Task to carry out -
Every line from the beginning of the data through the line containing "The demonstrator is" should be reproduced exactly, and no further lines should be output.

==== Available data ====

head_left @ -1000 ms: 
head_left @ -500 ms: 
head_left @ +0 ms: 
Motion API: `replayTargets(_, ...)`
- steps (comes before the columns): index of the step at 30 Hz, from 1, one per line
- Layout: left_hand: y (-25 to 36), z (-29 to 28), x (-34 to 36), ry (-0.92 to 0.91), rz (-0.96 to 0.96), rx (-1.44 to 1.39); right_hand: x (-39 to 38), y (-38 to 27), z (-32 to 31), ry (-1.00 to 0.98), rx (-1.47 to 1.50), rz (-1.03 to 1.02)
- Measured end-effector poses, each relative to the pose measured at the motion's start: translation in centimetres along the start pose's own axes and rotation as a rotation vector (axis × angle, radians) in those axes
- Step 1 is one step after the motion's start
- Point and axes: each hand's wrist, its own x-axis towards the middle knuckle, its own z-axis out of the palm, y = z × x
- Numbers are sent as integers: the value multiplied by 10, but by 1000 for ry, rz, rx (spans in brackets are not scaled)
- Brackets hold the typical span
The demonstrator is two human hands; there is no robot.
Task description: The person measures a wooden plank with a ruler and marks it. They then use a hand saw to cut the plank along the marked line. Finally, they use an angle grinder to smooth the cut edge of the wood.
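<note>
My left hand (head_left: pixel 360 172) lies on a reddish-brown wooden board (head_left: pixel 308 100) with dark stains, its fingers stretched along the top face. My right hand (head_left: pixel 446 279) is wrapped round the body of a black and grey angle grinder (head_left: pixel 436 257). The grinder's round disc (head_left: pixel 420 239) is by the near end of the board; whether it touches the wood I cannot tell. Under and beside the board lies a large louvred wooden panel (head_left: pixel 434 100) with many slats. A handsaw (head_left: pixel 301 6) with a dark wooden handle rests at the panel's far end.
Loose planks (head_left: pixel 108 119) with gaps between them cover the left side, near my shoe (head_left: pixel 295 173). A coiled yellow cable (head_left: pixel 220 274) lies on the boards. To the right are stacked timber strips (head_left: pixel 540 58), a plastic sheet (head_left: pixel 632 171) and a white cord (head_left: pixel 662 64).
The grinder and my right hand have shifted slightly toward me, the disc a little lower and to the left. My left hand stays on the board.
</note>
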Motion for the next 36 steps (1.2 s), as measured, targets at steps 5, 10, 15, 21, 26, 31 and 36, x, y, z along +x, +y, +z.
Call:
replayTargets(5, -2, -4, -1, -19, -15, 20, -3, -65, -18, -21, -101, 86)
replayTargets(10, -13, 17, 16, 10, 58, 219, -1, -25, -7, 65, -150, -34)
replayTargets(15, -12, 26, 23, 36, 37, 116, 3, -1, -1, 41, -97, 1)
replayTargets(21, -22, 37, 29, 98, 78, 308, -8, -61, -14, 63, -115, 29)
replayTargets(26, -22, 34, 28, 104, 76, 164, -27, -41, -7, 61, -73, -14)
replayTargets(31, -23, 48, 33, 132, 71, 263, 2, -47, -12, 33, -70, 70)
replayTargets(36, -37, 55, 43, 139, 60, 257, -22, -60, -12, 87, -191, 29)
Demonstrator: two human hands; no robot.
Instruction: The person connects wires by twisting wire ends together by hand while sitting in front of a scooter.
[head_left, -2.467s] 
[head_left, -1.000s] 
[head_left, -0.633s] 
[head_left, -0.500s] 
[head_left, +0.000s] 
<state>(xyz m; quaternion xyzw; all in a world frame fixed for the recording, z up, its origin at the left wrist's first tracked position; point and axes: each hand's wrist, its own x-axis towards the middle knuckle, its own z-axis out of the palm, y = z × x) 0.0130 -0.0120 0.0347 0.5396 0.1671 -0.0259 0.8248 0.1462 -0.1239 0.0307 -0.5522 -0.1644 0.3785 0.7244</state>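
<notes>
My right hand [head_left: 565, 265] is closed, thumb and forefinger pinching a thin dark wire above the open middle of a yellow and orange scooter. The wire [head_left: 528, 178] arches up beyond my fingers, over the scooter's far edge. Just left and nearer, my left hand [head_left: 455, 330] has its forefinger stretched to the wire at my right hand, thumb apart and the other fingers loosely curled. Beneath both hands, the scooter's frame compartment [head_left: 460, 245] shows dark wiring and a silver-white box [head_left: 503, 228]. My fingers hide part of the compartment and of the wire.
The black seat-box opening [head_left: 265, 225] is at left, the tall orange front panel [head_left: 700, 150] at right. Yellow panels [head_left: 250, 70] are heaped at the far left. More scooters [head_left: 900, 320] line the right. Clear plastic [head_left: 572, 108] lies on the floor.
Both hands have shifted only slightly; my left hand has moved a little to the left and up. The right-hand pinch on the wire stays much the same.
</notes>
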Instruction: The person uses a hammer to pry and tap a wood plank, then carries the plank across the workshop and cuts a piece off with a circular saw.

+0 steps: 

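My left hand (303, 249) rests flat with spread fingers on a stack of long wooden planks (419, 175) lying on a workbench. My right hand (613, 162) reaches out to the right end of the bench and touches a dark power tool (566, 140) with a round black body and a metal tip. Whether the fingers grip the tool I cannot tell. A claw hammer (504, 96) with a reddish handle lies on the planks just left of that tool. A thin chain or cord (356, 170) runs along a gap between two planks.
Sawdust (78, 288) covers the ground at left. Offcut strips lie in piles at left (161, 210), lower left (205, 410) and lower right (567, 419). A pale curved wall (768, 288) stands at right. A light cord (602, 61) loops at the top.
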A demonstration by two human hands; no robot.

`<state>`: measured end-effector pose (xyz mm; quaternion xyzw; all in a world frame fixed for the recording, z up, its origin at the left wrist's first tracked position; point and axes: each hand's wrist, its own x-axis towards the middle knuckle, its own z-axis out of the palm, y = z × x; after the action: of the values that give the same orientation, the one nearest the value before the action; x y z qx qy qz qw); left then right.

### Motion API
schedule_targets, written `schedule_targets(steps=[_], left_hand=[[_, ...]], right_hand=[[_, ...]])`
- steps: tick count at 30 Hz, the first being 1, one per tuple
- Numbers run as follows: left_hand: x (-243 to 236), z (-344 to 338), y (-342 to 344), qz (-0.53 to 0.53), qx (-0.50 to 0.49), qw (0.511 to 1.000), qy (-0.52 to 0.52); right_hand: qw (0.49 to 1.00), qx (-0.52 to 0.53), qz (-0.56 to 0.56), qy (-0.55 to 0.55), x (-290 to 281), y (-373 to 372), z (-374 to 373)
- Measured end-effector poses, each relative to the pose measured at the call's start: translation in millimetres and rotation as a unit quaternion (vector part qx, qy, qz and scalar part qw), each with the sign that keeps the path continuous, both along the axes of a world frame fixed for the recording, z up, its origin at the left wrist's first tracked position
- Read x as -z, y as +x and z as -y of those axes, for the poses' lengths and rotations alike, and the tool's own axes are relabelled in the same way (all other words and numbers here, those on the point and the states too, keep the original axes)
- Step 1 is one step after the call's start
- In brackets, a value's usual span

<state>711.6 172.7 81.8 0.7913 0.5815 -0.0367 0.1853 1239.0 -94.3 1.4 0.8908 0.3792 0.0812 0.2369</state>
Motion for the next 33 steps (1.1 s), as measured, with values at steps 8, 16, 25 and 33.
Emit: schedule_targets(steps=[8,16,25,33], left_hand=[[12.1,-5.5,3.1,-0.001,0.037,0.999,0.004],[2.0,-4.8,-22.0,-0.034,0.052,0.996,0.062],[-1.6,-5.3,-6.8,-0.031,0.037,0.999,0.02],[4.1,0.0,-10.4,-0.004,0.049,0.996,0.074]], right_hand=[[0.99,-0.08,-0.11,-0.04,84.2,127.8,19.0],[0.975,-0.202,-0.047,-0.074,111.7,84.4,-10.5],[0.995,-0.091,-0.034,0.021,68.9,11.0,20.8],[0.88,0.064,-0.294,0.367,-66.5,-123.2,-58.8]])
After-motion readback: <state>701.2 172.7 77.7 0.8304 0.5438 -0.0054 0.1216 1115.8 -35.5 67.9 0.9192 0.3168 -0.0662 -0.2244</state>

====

Task solution -
head_left @ -1000 ms: 
head_left @ -500 ms: 
head_left @ +0 ms: 
Motion API: `replayTargets(_, ...)`
- steps (comes before the columns): index of the step at 30 Hz, from 1, one per line
- Layout: left_hand: y (-25 to 36), z (-29 to 28), x (-34 to 36), ry (-0.92 to 0.91), rz (-0.96 to 0.96), rx (-1.44 to 1.39); right_hand: x (-39 to 38), y (-38 to 27), z (-32 to 31), ry (-1.00 to 0.98), rx (-1.47 to 1.50), rz (-1.03 to 1.02)
- Measured end-effector poses, each relative to the pose measured at the motion's start: translation in centimetres along the start pose's own axes and rotation as a rotation vector (axis × angle, radians) in those axes
- Step 1 is one step after the motion's start
- Point and axes: each hand's wrist, its own x-axis towards the middle knuckle, its own z-axis out of the palm, y = z × x
- Numbers are sent as integers: the value multiplied by 10, but by 1000 for ry, rz, rx (spans in brackets are not scaled)
- Brackets hold the typical span
The demonstrator is two human hands; there is no robot.

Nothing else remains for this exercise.